**PROBLEM REQUIREMENTS:**
Across the entries below, determine how many lines include the word "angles". State only the resulting number.

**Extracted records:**
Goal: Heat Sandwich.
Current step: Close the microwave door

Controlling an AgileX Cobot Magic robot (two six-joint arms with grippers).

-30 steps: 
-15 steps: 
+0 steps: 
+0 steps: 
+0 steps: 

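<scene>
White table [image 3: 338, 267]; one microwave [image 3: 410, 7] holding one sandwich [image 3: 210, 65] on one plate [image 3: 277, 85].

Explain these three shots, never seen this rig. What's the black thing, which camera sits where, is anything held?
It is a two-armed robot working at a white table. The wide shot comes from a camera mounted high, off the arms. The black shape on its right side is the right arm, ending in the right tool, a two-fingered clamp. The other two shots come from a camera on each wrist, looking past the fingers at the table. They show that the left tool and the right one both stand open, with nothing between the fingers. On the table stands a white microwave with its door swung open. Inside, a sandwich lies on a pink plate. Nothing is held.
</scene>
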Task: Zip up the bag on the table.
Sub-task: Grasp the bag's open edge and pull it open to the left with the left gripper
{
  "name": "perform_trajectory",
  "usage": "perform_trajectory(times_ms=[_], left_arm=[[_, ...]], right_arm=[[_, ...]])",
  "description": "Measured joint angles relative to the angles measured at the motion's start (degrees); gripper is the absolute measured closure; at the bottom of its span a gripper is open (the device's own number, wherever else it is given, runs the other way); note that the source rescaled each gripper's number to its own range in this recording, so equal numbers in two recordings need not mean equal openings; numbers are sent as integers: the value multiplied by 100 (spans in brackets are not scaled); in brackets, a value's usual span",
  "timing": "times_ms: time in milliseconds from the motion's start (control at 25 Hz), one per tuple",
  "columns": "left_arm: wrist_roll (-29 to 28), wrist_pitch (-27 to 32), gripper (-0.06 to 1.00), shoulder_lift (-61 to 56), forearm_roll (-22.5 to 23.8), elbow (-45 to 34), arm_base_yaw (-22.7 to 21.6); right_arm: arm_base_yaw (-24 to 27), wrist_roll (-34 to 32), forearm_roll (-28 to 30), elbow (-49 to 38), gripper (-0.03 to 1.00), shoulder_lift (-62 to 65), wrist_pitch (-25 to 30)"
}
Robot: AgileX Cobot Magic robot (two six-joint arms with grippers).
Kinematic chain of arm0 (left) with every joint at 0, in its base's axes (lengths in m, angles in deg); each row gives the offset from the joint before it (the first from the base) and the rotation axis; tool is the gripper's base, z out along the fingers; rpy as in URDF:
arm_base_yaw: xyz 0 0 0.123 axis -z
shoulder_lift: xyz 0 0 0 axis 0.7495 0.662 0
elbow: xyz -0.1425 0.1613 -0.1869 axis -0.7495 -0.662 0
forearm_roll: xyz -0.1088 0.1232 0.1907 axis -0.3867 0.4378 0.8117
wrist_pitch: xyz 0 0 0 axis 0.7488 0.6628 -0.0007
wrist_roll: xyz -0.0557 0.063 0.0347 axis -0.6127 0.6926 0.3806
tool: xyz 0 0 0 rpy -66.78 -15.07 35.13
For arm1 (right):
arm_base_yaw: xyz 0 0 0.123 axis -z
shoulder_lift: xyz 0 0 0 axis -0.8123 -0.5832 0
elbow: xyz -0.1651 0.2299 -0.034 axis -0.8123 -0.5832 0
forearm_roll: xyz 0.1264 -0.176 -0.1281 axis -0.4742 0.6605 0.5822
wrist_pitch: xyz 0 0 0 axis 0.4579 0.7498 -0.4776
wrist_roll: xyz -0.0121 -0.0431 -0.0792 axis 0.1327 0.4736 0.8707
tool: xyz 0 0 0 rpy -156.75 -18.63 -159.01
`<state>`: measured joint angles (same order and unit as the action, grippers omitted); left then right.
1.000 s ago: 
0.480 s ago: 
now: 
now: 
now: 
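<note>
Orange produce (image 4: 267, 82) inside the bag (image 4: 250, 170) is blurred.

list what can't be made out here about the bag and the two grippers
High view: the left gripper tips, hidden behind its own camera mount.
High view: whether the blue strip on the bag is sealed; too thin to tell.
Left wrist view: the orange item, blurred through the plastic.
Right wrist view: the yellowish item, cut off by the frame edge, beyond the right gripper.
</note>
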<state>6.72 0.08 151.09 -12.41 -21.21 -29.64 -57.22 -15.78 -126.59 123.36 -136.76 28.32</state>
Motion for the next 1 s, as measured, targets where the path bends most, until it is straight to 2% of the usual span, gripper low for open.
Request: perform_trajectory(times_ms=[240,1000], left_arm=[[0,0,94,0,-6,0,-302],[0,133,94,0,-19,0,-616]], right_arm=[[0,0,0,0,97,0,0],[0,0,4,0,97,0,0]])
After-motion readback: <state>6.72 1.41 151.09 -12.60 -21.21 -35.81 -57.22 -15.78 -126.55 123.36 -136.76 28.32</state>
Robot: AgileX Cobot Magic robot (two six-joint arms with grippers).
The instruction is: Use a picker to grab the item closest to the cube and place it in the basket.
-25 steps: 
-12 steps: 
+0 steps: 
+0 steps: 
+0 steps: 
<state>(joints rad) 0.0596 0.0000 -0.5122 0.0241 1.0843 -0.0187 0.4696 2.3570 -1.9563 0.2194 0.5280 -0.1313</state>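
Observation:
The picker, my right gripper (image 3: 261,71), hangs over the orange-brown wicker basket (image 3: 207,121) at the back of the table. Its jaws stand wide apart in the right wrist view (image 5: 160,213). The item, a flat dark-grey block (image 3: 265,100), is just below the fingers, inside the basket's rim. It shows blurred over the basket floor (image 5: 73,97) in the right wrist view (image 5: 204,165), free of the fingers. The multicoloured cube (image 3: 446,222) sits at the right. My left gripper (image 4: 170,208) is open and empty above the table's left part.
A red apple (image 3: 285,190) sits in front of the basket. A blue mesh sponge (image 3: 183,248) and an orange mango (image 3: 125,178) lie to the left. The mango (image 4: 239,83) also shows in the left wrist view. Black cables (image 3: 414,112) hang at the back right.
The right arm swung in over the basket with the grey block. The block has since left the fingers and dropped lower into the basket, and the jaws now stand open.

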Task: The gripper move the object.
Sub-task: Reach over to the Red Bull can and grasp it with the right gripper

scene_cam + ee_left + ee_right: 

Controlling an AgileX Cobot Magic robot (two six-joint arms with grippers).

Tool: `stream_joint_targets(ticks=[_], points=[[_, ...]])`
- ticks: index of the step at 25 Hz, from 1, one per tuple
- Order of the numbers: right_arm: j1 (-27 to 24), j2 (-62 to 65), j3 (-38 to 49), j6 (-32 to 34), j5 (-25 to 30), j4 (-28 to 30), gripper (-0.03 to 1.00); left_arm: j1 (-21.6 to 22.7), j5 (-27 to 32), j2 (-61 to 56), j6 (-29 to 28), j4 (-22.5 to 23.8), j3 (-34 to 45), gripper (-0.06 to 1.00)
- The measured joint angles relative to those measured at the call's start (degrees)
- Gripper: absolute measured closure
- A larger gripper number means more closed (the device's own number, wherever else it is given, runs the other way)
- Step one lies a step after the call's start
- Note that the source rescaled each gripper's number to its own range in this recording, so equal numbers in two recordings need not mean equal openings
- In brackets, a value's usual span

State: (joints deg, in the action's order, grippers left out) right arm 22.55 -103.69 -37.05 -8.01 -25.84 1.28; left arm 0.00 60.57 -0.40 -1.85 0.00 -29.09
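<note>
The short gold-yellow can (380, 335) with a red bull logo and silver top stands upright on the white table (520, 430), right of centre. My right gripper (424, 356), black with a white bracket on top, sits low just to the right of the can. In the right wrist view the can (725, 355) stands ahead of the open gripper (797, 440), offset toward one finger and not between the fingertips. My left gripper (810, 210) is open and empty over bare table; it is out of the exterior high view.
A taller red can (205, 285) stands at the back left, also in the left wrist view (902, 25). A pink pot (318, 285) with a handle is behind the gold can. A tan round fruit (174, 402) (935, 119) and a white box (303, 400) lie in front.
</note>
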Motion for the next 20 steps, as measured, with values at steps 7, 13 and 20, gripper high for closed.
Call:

**WORKED SOLUTION:**
4